**Task to carry out**
Restate, word for word and with no pictures, the stretch of lines in the data below that begins at the line with "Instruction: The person" and ends at the line with "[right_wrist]", inclusive.

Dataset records
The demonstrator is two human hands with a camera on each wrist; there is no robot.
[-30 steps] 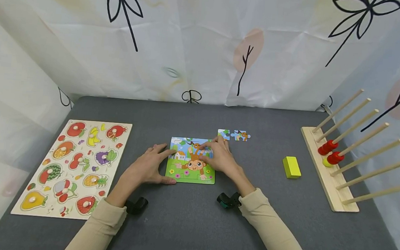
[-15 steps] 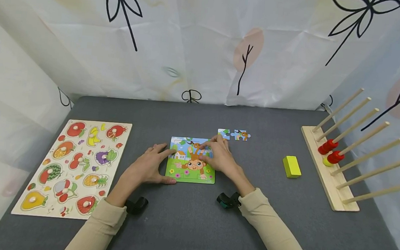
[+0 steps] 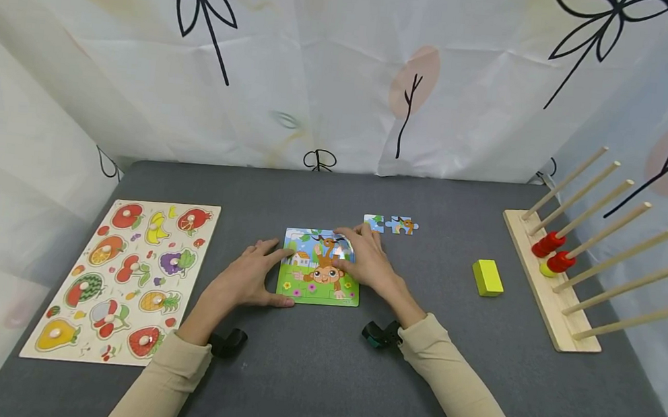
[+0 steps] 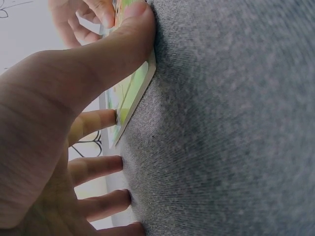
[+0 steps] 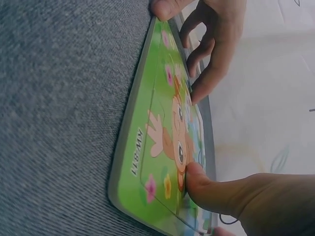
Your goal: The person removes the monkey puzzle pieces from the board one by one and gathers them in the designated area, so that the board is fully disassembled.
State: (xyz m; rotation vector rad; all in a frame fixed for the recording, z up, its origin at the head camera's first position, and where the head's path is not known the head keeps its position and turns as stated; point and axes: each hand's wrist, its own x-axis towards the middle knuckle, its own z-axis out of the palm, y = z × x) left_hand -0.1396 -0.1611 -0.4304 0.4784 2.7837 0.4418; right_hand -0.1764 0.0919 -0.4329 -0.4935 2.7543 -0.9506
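Note:
A picture puzzle of a monkey (image 3: 309,290) lies flat on the grey table, in a green-edged board. My left hand (image 3: 248,275) is at its left side, fingers spread, thumb against the near edge and index fingertip at the left edge. My right hand (image 3: 370,259) lies over the puzzle's right part, hiding its far right corner. In the right wrist view, the right thumb (image 5: 197,181) presses on the printed face; the other right fingers are mostly hidden there. Two loose puzzle pieces (image 3: 402,226) lie beyond the board, close to the right fingertips.
To the left lies a fruit peg puzzle board (image 3: 147,235). A yellow block (image 3: 487,278) sits right of the hands. Farther right stands a wooden peg rack (image 3: 569,315) with several upright rods and a few red and yellow beads. Drawn-on white cloth (image 3: 345,77) closes off the back.
The right index finger has straightened slightly and shifted toward the far edge of the puzzle. The left hand, the board and the loose pieces stay in place.

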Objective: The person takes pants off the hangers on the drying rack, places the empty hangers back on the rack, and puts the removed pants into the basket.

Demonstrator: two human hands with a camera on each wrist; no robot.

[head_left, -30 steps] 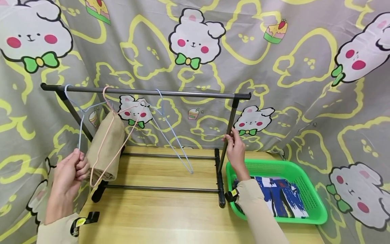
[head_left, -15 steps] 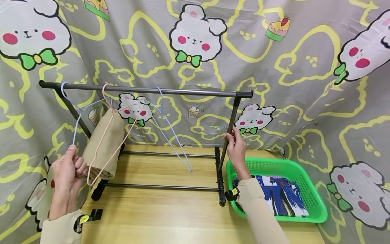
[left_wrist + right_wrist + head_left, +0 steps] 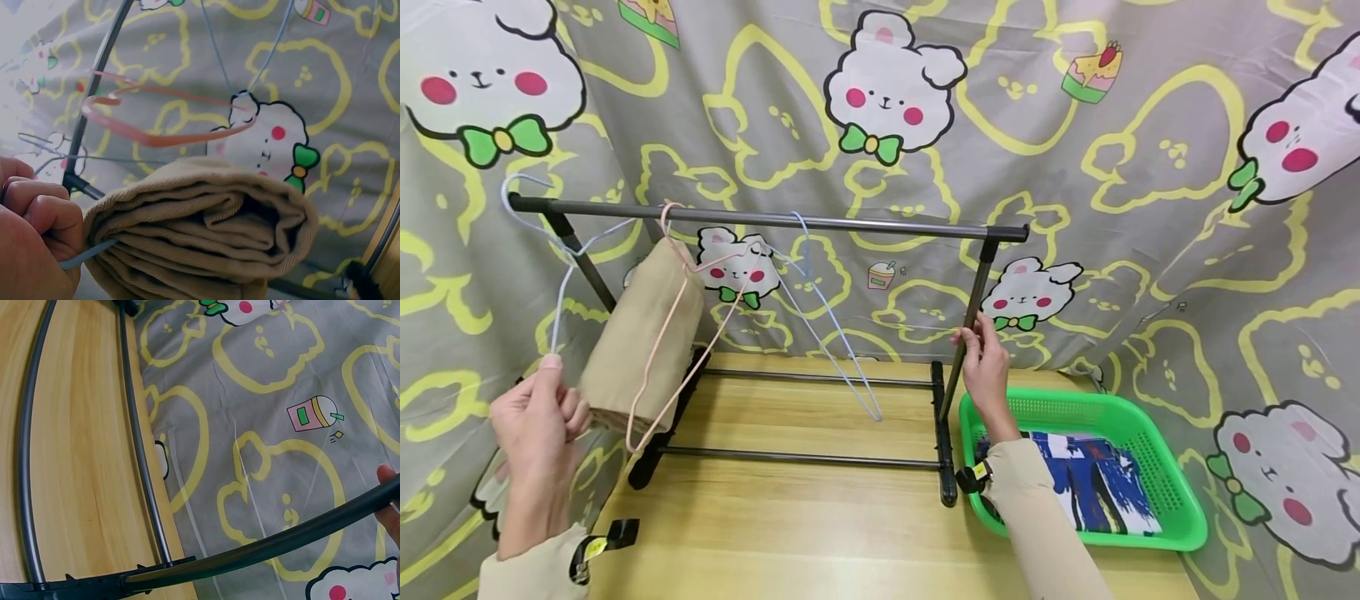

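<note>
Well, the left hand (image 3: 538,412) grips the blue hanger (image 3: 560,304), fingers curled, with folded beige cloth (image 3: 643,342) just to its right; the right hand (image 3: 987,367) clasps the rack post (image 3: 977,287) (a useful brace, probably). Holding the hanger level should stop the cloth sliding.

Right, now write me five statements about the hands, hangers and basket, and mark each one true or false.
1. The left hand grips a blue hanger. True.
2. The green basket holds patterned cloth. True.
3. The right hand reaches into the green basket. False: the right hand grips the upright post.
4. The pink hanger hangs on the top bar. True.
5. The beige cloth lies in the green basket. False: it is on the blue hanger that the left hand grips.
</note>
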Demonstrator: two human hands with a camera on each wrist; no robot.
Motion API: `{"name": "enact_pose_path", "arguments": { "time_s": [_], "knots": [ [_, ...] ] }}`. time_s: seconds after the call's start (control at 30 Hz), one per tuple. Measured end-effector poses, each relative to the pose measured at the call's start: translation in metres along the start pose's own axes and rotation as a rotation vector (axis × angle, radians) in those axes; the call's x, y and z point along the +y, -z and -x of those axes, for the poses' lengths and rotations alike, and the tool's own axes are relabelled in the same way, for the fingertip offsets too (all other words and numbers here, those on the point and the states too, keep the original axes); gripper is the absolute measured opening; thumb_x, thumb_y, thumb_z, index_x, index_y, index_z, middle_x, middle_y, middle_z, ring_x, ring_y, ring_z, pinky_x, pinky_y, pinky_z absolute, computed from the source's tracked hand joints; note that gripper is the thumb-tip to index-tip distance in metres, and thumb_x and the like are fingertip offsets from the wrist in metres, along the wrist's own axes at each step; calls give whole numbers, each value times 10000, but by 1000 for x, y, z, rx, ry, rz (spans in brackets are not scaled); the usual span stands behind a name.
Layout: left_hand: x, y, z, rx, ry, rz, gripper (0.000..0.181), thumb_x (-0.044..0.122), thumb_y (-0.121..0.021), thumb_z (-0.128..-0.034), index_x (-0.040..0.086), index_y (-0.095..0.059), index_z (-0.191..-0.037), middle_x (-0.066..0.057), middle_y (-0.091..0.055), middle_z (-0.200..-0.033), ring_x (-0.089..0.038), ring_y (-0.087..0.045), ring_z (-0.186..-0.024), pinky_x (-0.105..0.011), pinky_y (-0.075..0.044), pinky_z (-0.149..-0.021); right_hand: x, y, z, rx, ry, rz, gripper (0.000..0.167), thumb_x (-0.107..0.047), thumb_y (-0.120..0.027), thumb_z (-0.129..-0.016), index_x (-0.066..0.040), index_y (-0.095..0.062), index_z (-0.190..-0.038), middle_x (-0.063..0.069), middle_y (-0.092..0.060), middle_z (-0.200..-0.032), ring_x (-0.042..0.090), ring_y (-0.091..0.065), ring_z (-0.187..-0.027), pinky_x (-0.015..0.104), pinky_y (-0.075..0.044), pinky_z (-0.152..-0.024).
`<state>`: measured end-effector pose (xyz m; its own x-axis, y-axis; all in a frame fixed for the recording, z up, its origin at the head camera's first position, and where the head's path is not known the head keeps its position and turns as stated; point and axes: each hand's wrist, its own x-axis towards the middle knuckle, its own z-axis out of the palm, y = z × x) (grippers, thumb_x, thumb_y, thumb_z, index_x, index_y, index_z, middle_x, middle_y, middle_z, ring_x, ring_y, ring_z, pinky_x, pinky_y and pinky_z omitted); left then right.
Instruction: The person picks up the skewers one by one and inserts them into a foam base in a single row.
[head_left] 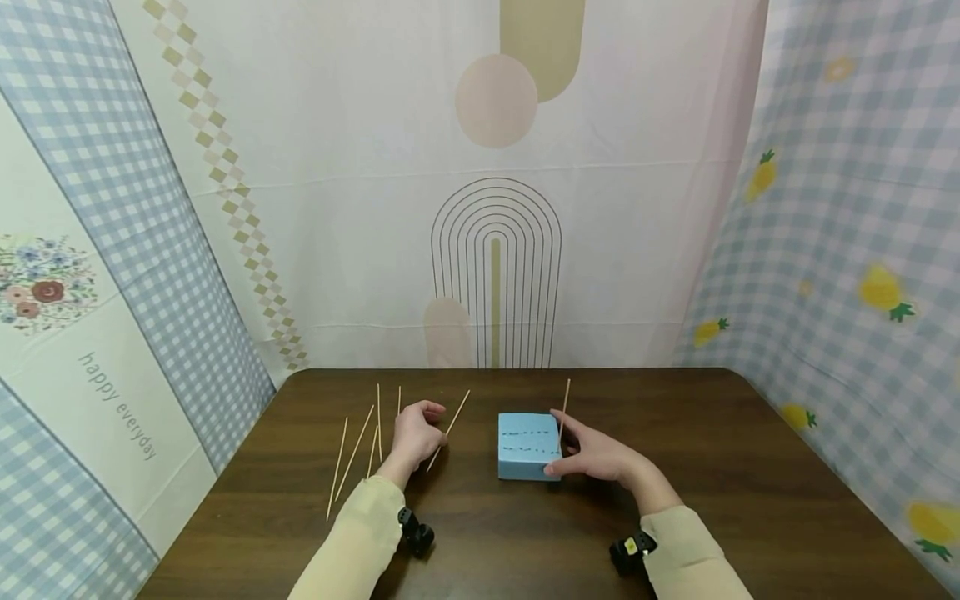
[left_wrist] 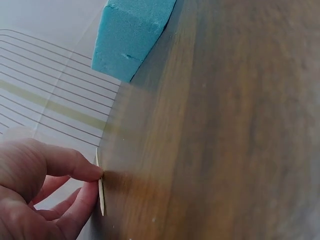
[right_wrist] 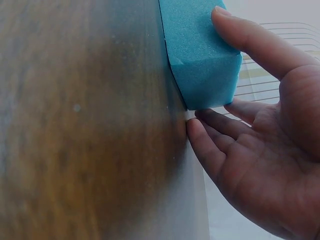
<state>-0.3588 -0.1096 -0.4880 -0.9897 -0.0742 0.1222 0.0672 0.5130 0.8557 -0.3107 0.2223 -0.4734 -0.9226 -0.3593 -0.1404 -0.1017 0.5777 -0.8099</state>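
At lower centre, the right hand [head_left: 600, 454] grips the block [head_left: 528, 444], apparently to steady it; further left in the frame, the left hand [head_left: 415, 433] pinches a stick [head_left: 459, 410] mid-length.

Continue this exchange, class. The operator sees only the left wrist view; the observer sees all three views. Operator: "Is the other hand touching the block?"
Observer: Yes, the right hand grips the block at its right end.
Operator: Is the block's top plain?
Observer: No, two rows of dark marks run across it.
Operator: Are any other sticks about?
Observer: Yes, several sticks lie on the table, to the left of the left hand.
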Motion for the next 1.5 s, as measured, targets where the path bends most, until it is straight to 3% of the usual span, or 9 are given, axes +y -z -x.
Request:
{"name": "enact_pose_path", "arguments": {
  "time_s": [0.57,0.7,0.97,1.23,1.4,1.5],
  "knots": [
    [4,3,-3,-25,18,-42,467,-110,-872,-699,49,-779,-1128,-118,-742,-1101,-333,-680,-1059,-485,-563,-923,1,1,-1,3,0,19,1114,-388,-878,-875,-98,-204,-1713,292,-228,-1717,433,-454,-1477,607,-351,-1200],
    [5,2,-4,-35,17,-15,463,-127,-854,-715,41,-773,-1138,-104,-755,-1088,-328,-689,-1060,-481,-567,-920,0,3,0,5,-5,25,1107,-390,-877,-876,-105,-210,-1713,291,-231,-1717,433,-471,-1465,617,-350,-1197],
    [4,-2,-1,-54,18,151,456,-165,-777,-788,-9,-737,-1215,-116,-784,-1062,-320,-719,-1035,-377,-585,-781,2,1,-1,-1,4,6,1103,-380,-876,-876,-102,-212,-1712,291,-232,-1716,433,-466,-1469,608,-360,-1195],
    [10,-11,3,-50,-5,366,455,-174,-673,-816,-63,-694,-1257,-250,-769,-1087,-286,-738,-942,-245,-511,-687,2,0,1,2,3,-3,1103,-371,-880,-871,-93,-219,-1709,298,-243,-1709,431,-473,-1463,606,-369,-1189],
    [19,-16,6,-37,-16,488,333,-114,-704,-887,-47,-714,-1213,-274,-756,-1106,-312,-748,-941,-251,-557,-706,0,0,2,9,2,8,1097,-375,-874,-876,-98,-216,-1710,298,-246,-1708,438,-475,-1460,624,-361,-1189],
    [20,-19,9,-41,14,582,255,-69,-735,-935,-36,-723,-1187,-285,-743,-1135,-333,-752,-942,-310,-615,-740,-1,-1,2,6,1,8,1096,-369,-872,-879,-94,-212,-1709,303,-244,-1707,443,-471,-1461,625,-358,-1190]
  ]
}}
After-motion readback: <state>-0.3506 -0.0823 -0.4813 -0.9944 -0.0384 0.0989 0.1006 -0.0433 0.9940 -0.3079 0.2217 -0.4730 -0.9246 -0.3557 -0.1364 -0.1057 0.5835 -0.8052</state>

**Written answer**
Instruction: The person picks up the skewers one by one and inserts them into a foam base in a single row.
[head_left] 
[left_wrist] 
[right_wrist] 

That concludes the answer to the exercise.